TASK: The expected reply is all of the data, returned exactly.
Top of DATASET EXCERPT
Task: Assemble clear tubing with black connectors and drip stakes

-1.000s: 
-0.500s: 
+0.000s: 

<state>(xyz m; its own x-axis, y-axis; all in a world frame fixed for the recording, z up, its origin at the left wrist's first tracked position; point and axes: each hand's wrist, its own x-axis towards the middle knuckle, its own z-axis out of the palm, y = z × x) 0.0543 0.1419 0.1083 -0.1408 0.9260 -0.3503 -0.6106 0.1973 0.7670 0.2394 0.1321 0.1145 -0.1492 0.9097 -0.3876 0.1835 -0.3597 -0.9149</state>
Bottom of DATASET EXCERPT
ANSWER TO THIS EXERCISE:
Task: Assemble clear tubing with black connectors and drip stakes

-1.000s: 
-0.500s: 
+0.000s: 

<state>(xyz m; its own x-axis, y-axis; all in a world frame fixed for the recording, z up, its origin at the left wrist's first tracked position; point and axes: each hand's wrist, its own x-axis towards the middle knuckle, its own z-axis out of the palm, y = z × x) 0.0543 0.1419 0.1083 -0.1408 0.9260 -0.3503 -0.6106 0.1973 0.7670 0.2394 0.1321 0.1145 -0.1492 0.9097 -0.3876 0.1835 -0.3597 -0.9149</state>

Nothing more is needed to complete the output.